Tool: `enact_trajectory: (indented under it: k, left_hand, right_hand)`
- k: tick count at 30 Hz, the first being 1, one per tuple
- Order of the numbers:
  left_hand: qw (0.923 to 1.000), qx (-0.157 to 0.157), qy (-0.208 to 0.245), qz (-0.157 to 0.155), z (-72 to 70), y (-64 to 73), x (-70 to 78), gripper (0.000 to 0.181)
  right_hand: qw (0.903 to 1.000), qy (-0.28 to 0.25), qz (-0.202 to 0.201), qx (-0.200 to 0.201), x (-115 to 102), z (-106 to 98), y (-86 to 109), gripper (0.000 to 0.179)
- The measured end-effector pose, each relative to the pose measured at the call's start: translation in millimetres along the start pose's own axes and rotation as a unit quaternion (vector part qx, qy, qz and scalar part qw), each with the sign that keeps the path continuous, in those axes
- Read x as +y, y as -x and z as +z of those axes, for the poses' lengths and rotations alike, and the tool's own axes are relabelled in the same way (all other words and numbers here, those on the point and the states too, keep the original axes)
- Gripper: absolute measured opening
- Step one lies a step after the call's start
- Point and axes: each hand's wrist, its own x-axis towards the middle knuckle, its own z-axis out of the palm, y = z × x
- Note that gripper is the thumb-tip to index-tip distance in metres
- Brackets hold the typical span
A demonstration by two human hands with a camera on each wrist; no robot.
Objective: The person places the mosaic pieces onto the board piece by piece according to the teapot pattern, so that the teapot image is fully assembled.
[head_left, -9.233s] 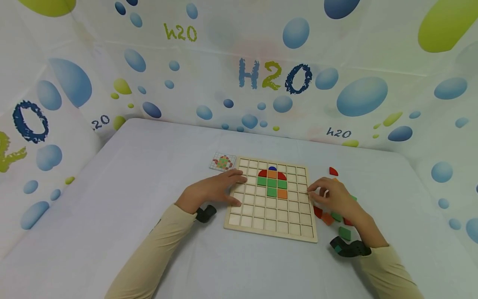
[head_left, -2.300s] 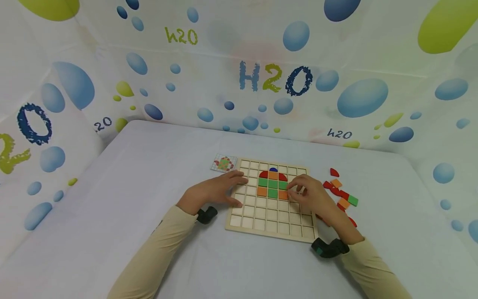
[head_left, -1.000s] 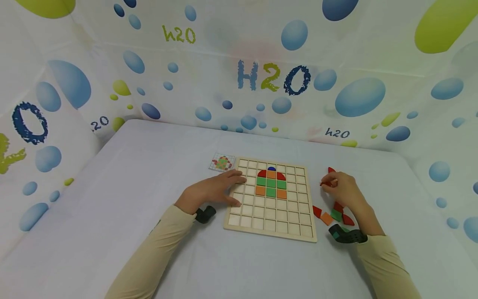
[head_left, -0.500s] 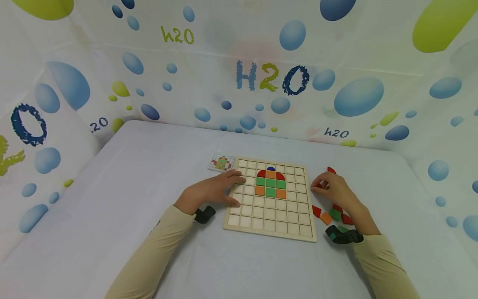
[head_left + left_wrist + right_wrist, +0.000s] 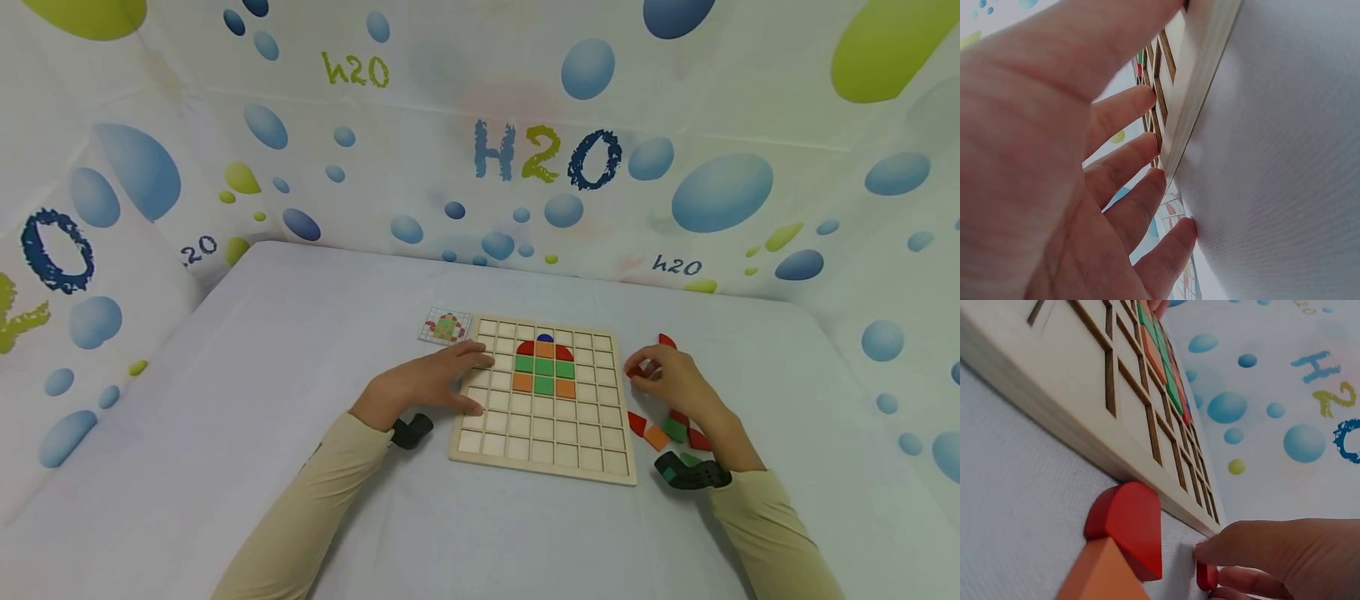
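Note:
A wooden grid board (image 5: 521, 449) lies flat on the white-covered table. Set in its cells are a blue half-round (image 5: 545, 338), red curved pieces (image 5: 564, 354) and green and orange squares (image 5: 566, 389). My left hand (image 5: 427, 381) rests at the board's left edge, fingers spread and relaxed, fingertips touching the rim (image 5: 1197, 87) in the left wrist view. Just off the right edge, my right hand (image 5: 672, 382) pinches a small red piece (image 5: 1206, 575) between thumb and fingers. Its full shape is mostly hidden.
Loose pieces lie right of the board, among them a red one (image 5: 637, 423), an orange square (image 5: 656, 438) and a green one (image 5: 676, 431). Another red piece (image 5: 667, 340) shows behind my right hand. A printed pattern card (image 5: 445, 326) lies at the board's upper left.
An orange square now fills the third coloured row's left cell. My right hand has gone from the board to the loose pieces, then slightly left with a red piece. The left hand stays put.

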Motion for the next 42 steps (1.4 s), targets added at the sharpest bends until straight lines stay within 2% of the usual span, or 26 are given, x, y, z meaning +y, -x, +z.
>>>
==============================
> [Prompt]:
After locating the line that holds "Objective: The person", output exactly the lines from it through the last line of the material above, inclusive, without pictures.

> [Exercise output]:
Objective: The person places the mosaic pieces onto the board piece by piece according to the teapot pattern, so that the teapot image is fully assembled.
[head_left, -9.233s] 
[head_left, -2.300s] 
[head_left, -1.000s] 
[head_left, -0.500s] 
[head_left + left_wrist + right_wrist, +0.000s] 
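Note:
A wooden grid board (image 5: 521, 449) lies flat on the white-covered table. Set in its cells are a blue half-round (image 5: 545, 338), red curved pieces (image 5: 564, 354) and green and orange squares (image 5: 566, 389). My left hand (image 5: 427, 381) rests at the board's left edge, fingers spread and relaxed, fingertips touching the rim (image 5: 1197, 87) in the left wrist view. Just off the right edge, my right hand (image 5: 672, 382) pinches a small red piece (image 5: 1206, 575) between thumb and fingers. Its full shape is mostly hidden.
Loose pieces lie right of the board, among them a red one (image 5: 637, 423), an orange square (image 5: 656, 438) and a green one (image 5: 676, 431). Another red piece (image 5: 667, 340) shows behind my right hand. A printed pattern card (image 5: 445, 326) lies at the board's upper left.
An orange square now fills the third coloured row's left cell. My right hand has gone from the board to the loose pieces, then slightly left with a red piece. The left hand stays put.
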
Motion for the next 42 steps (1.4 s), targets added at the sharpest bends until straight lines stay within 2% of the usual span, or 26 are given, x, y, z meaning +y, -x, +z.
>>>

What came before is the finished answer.